I feel ambivalent about my birthday this year in a lot of ways. One the one hand, I like parties, cake, and I admit, presents. On the other hand, I am getting older. I have to maturely accept that my birthday will not be as cool for me as it was when I was a kid. It's nice to have a reason to celebrate, but I kind of want to deny I'm getting older. So I kind of want it to be a big deal, and I kind of feel like it shouldn't be. I think we are going out to dinner with some friends tonight, and my husband is getting me a cake.
I think I'm seeing a pattern now over the years that things even out; one realizes that a lot of stuff that seemed important in the teen years, or even in college, really weren't. You knew they weren't then, too, but it just really seemed like it. Now I feel old and wise enough to be the hoary advisor who tells teenage girls what's up and how to stay steady.
I started to thank the Lord this morning for what He's done this past year. There has been so much grace when I have failed. Strength when I was weak. Patience when I was stubborn. Delight when I sought it. I thanked Him for a wonderful church, a beautiful daughter, a caring husband. And as I started to think of life carrying on for another ten years, I thought of this hymn.
O God, our help in ages past,
Our hope for years to come,
Our shelter from the stormy blast
And our eternal home.
I looked up the seventeenth-century lyrics and it turns out they suited my musings quite well. You see, Isaac Watts writes about the passage of time, and how it takes all of our lives, and at the same time, how God is in control of all of that time, and of all of our lives. It talks about creation and eternity. The new, and the continuous. That's the kind of contrast life holds for me right now.
I've been studying 2 Peter, which talks about our hope in Christ's second coming. You know, I am not sure I think enough about what happens after this life, or how I'd really like it to end. The saints to whom Peter was writing seemed concerned that those who died before Christ's return wouldn't get to see the event. He assured them that they would rise first, and then the living would meet them in the air. How thougthful, really, of the living, and of Peter to allay their concerns.

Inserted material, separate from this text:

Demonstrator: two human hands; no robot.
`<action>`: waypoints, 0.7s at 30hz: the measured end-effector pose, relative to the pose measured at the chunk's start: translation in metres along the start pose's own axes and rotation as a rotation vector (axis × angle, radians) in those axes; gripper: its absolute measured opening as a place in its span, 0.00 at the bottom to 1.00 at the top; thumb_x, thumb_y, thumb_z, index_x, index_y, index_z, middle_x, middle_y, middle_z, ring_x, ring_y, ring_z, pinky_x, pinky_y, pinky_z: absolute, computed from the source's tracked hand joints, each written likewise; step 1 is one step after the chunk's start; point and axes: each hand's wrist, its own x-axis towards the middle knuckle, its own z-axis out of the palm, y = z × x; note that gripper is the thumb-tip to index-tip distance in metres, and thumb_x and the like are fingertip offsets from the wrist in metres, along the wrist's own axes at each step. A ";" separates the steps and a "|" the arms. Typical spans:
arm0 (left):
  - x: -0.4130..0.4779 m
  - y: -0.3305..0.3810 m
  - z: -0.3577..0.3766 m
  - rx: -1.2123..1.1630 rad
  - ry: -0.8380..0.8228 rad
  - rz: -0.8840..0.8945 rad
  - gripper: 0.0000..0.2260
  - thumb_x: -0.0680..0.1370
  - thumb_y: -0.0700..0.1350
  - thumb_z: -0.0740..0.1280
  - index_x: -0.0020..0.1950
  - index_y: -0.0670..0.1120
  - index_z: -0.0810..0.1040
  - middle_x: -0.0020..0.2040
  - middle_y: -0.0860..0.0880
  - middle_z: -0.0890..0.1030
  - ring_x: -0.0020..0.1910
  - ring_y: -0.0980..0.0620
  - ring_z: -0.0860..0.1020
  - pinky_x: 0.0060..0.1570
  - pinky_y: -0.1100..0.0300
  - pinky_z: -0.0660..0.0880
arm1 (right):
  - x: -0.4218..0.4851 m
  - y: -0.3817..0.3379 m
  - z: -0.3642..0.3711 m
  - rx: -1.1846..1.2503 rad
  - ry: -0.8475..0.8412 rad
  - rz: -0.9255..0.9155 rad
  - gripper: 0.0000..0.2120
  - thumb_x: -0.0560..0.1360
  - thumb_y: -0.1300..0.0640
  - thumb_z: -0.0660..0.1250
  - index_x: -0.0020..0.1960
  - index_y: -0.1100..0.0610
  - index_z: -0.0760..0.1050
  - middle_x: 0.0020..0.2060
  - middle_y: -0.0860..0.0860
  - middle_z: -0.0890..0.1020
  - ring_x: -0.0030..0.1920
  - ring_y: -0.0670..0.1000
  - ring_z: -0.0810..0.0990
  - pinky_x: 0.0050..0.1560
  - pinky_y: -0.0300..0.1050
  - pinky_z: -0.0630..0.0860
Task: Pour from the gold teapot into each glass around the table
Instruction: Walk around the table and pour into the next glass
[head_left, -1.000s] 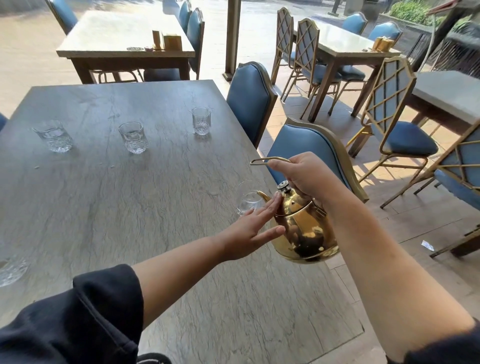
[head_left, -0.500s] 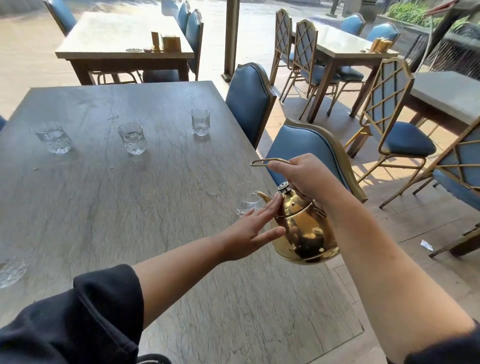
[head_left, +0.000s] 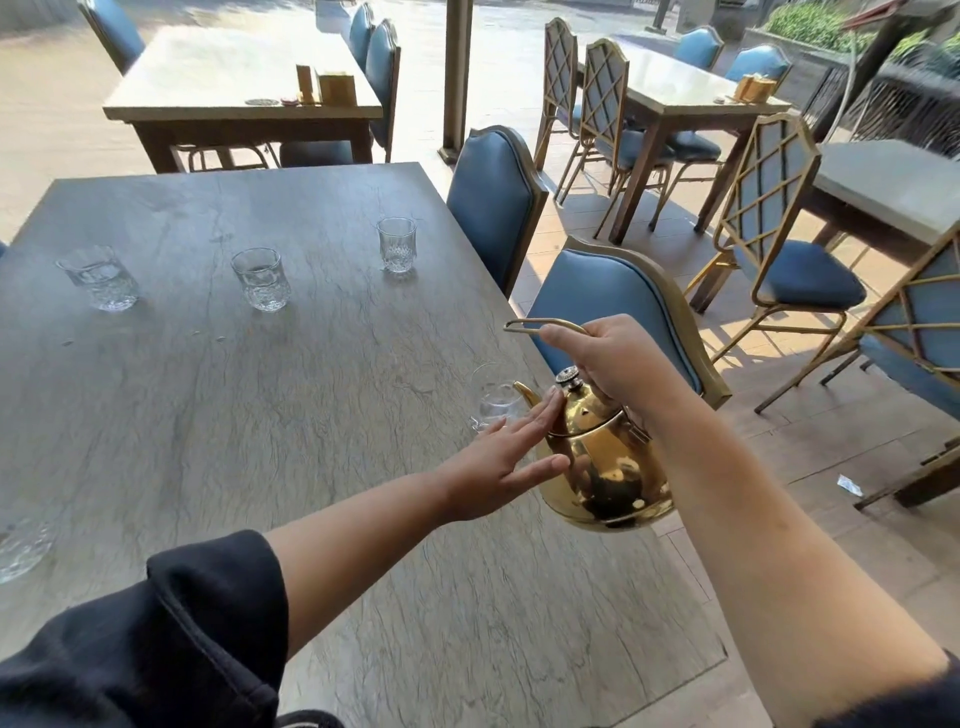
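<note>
No visible change to gold teapot (head_left: 608, 467).

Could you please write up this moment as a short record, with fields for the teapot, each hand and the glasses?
teapot: gold teapot held in the air and tilted, its spout at the rim of the near glass
right hand: right hand grips the teapot's wire handle
left hand: left hand has straight fingers, fingertips against the lid
other glasses: back right glass, back middle glass, back left glass, left-edge glass partly cut off
surface: grey table
stream: cannot tell
</note>
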 end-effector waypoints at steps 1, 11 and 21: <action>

Such framing events provide a narrative to life, and I know I need a story to live in. Christ will return one day. I don't think much about it, but I believe it. And looking back on life, I see how He has been my help, and I can trust Him to be my home now in the future.
That kind of truth is better than a birthday party. Gives me steady hope. But give me a birthday party, too, and if it's not too much trouble, a short-lived, cake-induced sugar rush. Oh, and that other song I love to hear - "Happy Birthday to You."